[REQUIREMENT] Repeat exactly, please, the opening lines of the data below, through and including the line where "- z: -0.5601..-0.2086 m" sits.

INFORMATION PROVIDED Start Marker

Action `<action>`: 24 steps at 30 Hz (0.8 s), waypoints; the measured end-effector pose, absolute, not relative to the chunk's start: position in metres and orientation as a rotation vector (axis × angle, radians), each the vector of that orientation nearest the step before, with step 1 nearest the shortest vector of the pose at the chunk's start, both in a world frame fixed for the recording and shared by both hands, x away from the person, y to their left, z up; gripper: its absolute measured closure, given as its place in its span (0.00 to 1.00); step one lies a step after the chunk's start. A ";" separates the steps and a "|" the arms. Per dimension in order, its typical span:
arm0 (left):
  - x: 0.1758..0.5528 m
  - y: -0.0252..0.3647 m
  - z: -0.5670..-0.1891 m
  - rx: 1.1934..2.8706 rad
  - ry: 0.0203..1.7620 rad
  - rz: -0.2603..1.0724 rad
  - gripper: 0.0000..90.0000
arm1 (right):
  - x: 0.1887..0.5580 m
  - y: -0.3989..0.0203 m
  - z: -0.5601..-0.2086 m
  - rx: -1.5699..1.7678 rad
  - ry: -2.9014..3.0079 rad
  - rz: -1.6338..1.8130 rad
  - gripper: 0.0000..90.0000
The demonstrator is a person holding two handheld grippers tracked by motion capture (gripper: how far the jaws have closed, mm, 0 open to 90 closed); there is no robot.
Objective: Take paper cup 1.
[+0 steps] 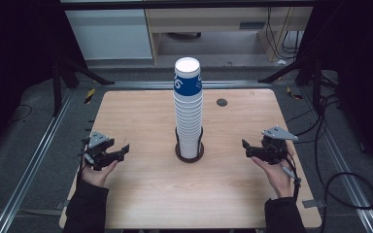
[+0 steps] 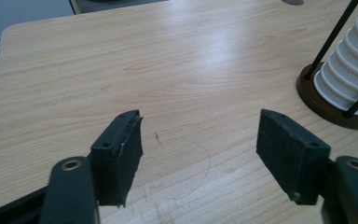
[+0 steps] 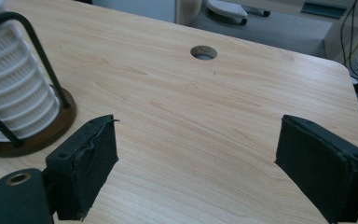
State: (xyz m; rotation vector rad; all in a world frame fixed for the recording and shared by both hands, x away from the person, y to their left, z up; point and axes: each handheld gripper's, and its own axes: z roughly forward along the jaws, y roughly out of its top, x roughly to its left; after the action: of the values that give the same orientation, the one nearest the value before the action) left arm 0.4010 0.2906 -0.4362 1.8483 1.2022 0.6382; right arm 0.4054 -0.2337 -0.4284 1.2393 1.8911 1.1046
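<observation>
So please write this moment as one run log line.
left gripper: open, empty | right gripper: open, empty | cup stack: upright in holder, centre of table, untouched | phase: before reach

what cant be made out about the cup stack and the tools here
- Top of the cup stack: cut off by the upper right edge in the left gripper view, and by the upper left edge in the right gripper view.
- Blue print on the top cup: too small to read in the high view.
- Number of cups: ribs too fine to count.
- Holder base: mostly hidden by the cups.
</observation>
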 end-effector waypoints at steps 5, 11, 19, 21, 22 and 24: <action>0.401 0.294 -0.437 1.827 1.209 0.586 0.26 | 0.403 -0.232 -0.423 1.218 1.878 1.177 0.15; 0.403 0.295 -0.439 1.828 1.216 0.552 0.23 | 0.398 -0.227 -0.403 1.171 1.891 1.269 0.16; 0.404 0.293 -0.441 1.843 1.206 0.544 0.24 | 0.393 -0.213 -0.373 1.073 1.897 1.389 0.16; 0.404 0.292 -0.442 1.856 1.203 0.544 0.24 | 0.391 -0.211 -0.364 1.054 1.882 1.417 0.16; 0.404 0.290 -0.442 1.866 1.201 0.546 0.24 | 0.390 -0.210 -0.360 1.043 1.870 1.428 0.16; 0.404 0.289 -0.443 1.877 1.200 0.546 0.24 | 0.389 -0.209 -0.352 1.030 1.854 1.458 0.15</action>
State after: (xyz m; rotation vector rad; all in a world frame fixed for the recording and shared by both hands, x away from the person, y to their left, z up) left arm 0.4044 0.2889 -0.4432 1.8770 1.2004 0.5459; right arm 0.3892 -0.2085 -0.3519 1.0298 1.8541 1.4577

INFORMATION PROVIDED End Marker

[SOLUTION]
Action `<action>`: 24 steps at 30 Hz (0.8 s), waypoints; the measured end-effector pose, absolute, not relative to the chunk's start: position in metres and orientation as a rotation vector (axis × angle, radians), each the vector of that orientation nearest the step before, with step 1 nearest the shortest vector of the pose at the chunk's start, both in a world frame fixed for the recording and shared by both hands, x away from the person, y to their left, z up; gripper: its absolute measured closure, given as its place in its span (0.00 to 1.00); step one lies a step after the chunk's start. A ";" separates the steps and a "|" the arms. Per dimension in order, its typical span:
arm0 (left):
  - x: 0.1758..0.5528 m
  - y: -0.0252..0.3647 m
  - z: -0.5670..-0.1891 m
  - rx: 1.1934..2.8706 rad
  - ry: 0.0203..1.7620 rad
  - rz: -0.2603..1.0724 rad
  - gripper: 0.0000..90.0000
arm1 (right):
  - x: 0.1887..0.5580 m
  - y: -0.3989..0.0203 m
  - z: -0.5601..-0.2086 m

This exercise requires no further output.